:: AIM OF THE TASK ::
Below is a listing; retype exactly the lines between the one containing "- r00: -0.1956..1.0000" and the one containing "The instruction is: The", inclusive, minus the pictures.

:: RECORDS PROVIDED ::
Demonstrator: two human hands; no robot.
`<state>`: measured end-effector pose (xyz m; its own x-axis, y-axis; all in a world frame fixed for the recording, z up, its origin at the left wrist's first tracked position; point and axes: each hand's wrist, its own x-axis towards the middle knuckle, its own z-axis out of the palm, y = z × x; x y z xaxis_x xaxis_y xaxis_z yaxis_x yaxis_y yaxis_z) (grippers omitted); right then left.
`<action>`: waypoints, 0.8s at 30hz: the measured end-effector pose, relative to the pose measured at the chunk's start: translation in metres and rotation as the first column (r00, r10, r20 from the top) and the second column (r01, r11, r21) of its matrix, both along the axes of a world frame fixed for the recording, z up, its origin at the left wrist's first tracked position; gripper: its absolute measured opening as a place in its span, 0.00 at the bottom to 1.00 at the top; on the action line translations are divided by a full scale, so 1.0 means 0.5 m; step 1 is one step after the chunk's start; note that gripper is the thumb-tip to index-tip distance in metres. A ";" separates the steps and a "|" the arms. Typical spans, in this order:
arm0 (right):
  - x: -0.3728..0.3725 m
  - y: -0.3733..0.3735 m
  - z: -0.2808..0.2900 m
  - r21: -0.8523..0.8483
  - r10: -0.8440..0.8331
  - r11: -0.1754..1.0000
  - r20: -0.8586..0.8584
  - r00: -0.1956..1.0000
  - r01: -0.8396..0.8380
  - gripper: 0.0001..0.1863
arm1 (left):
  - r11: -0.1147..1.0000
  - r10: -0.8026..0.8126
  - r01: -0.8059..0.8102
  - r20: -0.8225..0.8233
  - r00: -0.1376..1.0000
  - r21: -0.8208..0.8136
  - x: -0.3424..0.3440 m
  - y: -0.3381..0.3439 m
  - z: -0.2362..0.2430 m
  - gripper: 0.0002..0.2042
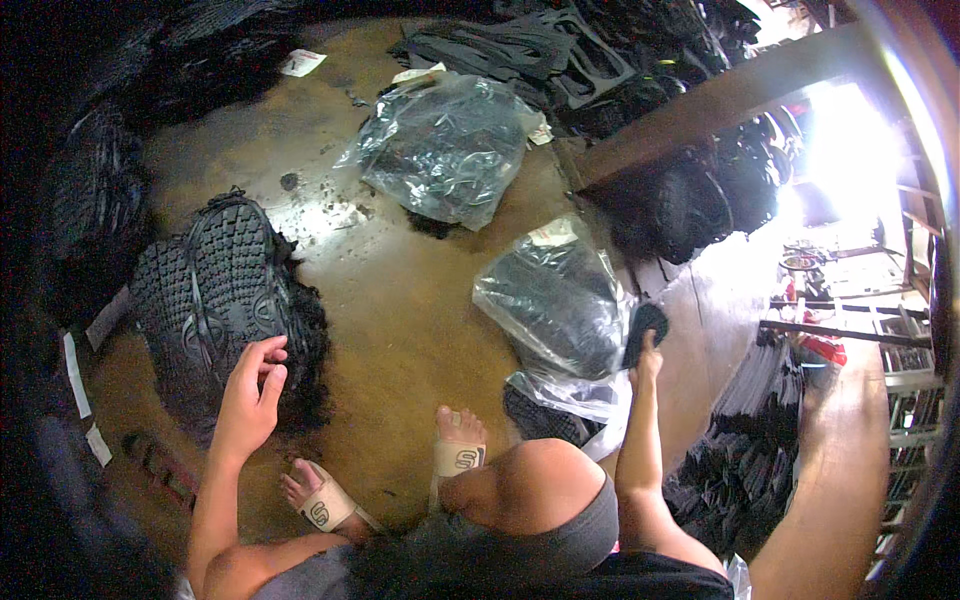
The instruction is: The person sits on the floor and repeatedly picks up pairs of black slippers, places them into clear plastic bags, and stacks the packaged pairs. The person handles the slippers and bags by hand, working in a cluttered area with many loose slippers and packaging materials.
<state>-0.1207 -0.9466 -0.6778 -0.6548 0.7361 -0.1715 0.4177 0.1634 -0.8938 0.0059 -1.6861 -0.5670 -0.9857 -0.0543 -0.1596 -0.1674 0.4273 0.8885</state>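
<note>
My left hand (255, 390) hovers at or on the front of a heap of black treaded rubber pieces (205, 290) at the left, its fingers slightly curled and apart; I cannot tell if they touch it. My right hand (648, 355) grips a small black flat piece (646, 325), held at the right edge of a clear plastic bag (545, 300) with dark contents. Below that bag lie more black textured pieces (535, 408). A second clear bag (435, 150) full of dark pieces sits farther back on the brown floor (380, 290).
Dark rubber piles (520, 50) stand at the back and along the left (95, 190), with more beyond a long beam (720, 100) at upper right. Stacked dark strips (730, 430) lie at the right near a bright doorway. My sandalled feet (320, 495) are at the lower middle.
</note>
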 end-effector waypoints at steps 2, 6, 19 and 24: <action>0.014 0.047 -0.006 0.479 -0.116 0.862 0.503 0.856 -0.165 0.28 | 0.999 -0.040 0.040 -0.021 0.999 -0.010 -0.009 0.001 0.006 0.16; 0.022 0.056 0.093 -0.350 -0.460 0.870 -0.325 0.826 0.347 0.33 | 0.996 -0.083 0.084 -0.101 0.991 0.002 -0.011 0.004 0.026 0.17; -0.043 -0.370 0.736 0.215 0.134 0.977 -0.584 0.801 -0.007 0.33 | 0.980 -0.153 0.172 -0.179 0.972 0.098 -0.011 0.006 0.042 0.15; -0.043 -0.670 0.773 -0.235 0.446 0.683 -0.616 0.649 -0.692 0.30 | 0.968 -0.113 0.172 -0.299 0.948 0.181 -0.046 0.029 0.057 0.17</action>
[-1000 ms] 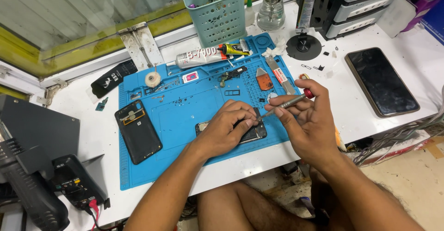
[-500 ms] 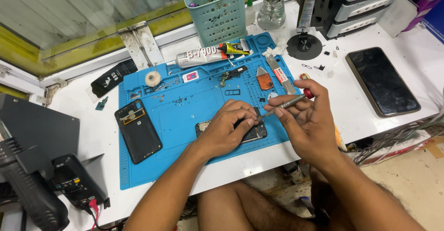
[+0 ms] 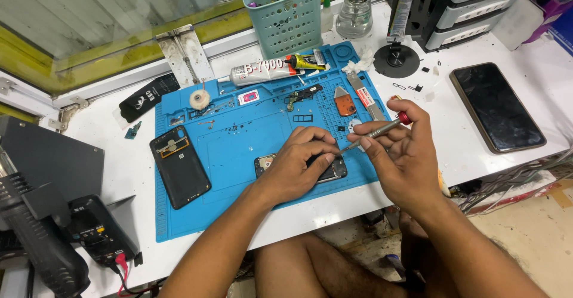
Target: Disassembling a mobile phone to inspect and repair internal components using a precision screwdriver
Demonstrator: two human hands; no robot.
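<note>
An opened phone body (image 3: pixel 332 170) lies on the blue work mat (image 3: pixel 239 149) near the table's front edge. My left hand (image 3: pixel 296 164) rests on it and pins it down, hiding most of it. My right hand (image 3: pixel 403 155) grips a slim metal screwdriver (image 3: pixel 373 133) with a red cap. Its tip points left and down at the phone's upper right edge, next to my left fingertips.
A black phone back cover (image 3: pixel 179 165) lies on the mat's left. A glue tube (image 3: pixel 265 70), small parts and an orange pick (image 3: pixel 344 104) sit at the mat's back. A dark phone (image 3: pixel 496 107) lies right. A green basket (image 3: pixel 289 17), glass bottle (image 3: pixel 354 11) and a black tool (image 3: pixel 42 238) at left stand around.
Both hands hold nearly the same pose; the screwdriver tip stays at the phone. No clear movement of anything else.
</note>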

:: YOUR RESPONSE ::
  - r00: -0.1956..1.0000
  - r01: -0.8396..0.8380
  - gripper: 0.0001..0.1863
arm1 (left):
  - r11: -0.1147..1.0000
  - r10: -0.8026..0.8126
  - r01: -0.8059..0.8102
  - r20: -0.8225..0.8233
  - r00: -0.1376..1.0000
  - r21: -0.8208..0.8136
  - x: -0.3424..0.3440 m
  - y: -0.3381..0.3439 m
  - z: -0.2362..0.2430 m
  - gripper: 0.0002..0.2042
The instruction is: The person sits on the floor and repeatedly picks up pairs of black slippers, places them into clear plastic bags, and stacks the packaged pairs. The person handles the slippers and bags by hand, working in a cluttered area with many loose slippers and packaging materials.

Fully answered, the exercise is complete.